At the conclusion of the skin-tanning project, a new project (Project for the Study of Traditional Healing Practices) was set up as a multidisciplinary effort involving anthropologists at the University of Alberta, graduate students in the Department of Anthropology at the University of Alberta, Dr. Janice Morse from the Faculty of Nursing at the University of Alberta, individuals from the Provincial Museum of Alberta (now the Royal Alberta Museum), the Boyle McCauley Clinic in Edmonton, and Dr. Steven Aung. The project was made possible by a research grant from the University of Alberta. Research associated with the Project for the Study of Traditional Healing Practices, which spanned a five-year period, consisted of conducting fieldwork on the Sucker Creek Reserve in northern Alberta, helping Russell Willier collect wild plants for his medicines, participating in ceremonies, and documenting the progress of several non-Native patients who were treated by Russell for psoriasis. The results of this research are summarized in a book, Cry of the Eagle: Encounters with a Cree Healer (1989), and in a variety of journal articles.
In 1985, our interdisciplinary team documented Russell Willier treating ten non-Native patients with psoriasis, recruited through advertisements in a local paper. Psoriasis is an itchy, scaly skin disease that affects 2 to 6 percent of the worlds population. Although Russell Willier treats a variety of diseases, we selected psoriasis for treatment because it is highly visible and the effects of treatment can easily be monitored. The experiment consisted of two stages. In the first stage, patients were treated in the Boyle McCauley Clinic, a downtown Edmonton facility where doctors and nurses could observe the process. In the second stage, patients participated in sweat lodge ceremonies on an acreage near Edmonton. The healer came to Edmonton periodically over a period of several months. Treatment at the clinic consisted of purifying the room and other religious ceremonies, followed by having patients drink an herbal tea, after which a solution containing a number of ingredients was applied to the skin of the patients. Documentation included video footage, still photographs, and tracing the outline of major lesions on transparent material to provide a record of change in size of the lesions over time. Sweat lodge ceremonies involved constructing a sweat lodge on the first day of the ceremony.

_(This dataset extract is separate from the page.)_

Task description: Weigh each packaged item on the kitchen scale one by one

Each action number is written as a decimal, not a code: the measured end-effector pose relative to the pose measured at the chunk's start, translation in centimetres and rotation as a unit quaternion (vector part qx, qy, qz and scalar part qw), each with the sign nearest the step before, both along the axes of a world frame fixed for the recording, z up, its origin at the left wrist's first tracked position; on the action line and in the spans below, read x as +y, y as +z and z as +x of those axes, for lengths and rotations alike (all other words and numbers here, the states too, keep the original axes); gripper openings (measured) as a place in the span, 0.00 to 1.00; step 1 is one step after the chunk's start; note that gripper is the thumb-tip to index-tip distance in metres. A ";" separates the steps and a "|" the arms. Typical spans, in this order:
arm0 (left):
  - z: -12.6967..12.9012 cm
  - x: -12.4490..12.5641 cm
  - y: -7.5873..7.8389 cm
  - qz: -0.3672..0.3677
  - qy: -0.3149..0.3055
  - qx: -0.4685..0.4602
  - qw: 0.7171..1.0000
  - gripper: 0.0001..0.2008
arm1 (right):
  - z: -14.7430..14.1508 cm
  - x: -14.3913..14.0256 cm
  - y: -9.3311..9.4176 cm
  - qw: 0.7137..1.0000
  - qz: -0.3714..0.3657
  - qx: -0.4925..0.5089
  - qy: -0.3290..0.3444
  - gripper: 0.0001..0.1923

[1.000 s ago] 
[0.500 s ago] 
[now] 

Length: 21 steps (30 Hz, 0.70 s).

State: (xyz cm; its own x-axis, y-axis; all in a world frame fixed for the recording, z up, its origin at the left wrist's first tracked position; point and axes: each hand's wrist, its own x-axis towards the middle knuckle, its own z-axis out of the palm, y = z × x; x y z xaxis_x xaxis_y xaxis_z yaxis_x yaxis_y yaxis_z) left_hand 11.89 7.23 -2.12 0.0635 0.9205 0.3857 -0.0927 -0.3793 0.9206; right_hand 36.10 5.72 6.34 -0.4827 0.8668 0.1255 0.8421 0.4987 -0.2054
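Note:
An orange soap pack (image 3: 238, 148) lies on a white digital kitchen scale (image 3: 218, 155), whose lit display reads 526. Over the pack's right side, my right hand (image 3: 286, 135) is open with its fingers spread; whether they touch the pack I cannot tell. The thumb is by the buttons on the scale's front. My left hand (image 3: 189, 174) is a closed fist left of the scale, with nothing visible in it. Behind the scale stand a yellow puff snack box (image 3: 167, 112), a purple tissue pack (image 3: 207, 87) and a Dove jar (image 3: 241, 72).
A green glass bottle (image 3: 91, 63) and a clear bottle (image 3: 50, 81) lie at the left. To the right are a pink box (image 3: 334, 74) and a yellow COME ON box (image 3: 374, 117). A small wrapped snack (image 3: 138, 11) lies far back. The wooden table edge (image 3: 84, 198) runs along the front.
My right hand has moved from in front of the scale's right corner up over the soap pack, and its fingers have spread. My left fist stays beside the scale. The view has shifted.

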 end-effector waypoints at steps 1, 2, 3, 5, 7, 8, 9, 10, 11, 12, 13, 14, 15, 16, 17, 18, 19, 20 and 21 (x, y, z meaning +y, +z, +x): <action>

Patients arrived around three in the afternoon. Dressed in swimsuits or loose-fitting gowns, patients sat in a circle inside the sweat lodge, around a pit filled with red-hot rocks. After the entrance was closed, the healer prayed, chanted, and talked while sprinkling herbal water on the rocks to create a hot steam. The sweat consisted of four rounds, with each round lasting about half an hour. This part of the experiment consisted of three sweat lodge ceremonies for patients, followed by a fourth ceremony for spouses and children. Following the final sweat, a thanking ceremony was held to thank the spirits for assisting.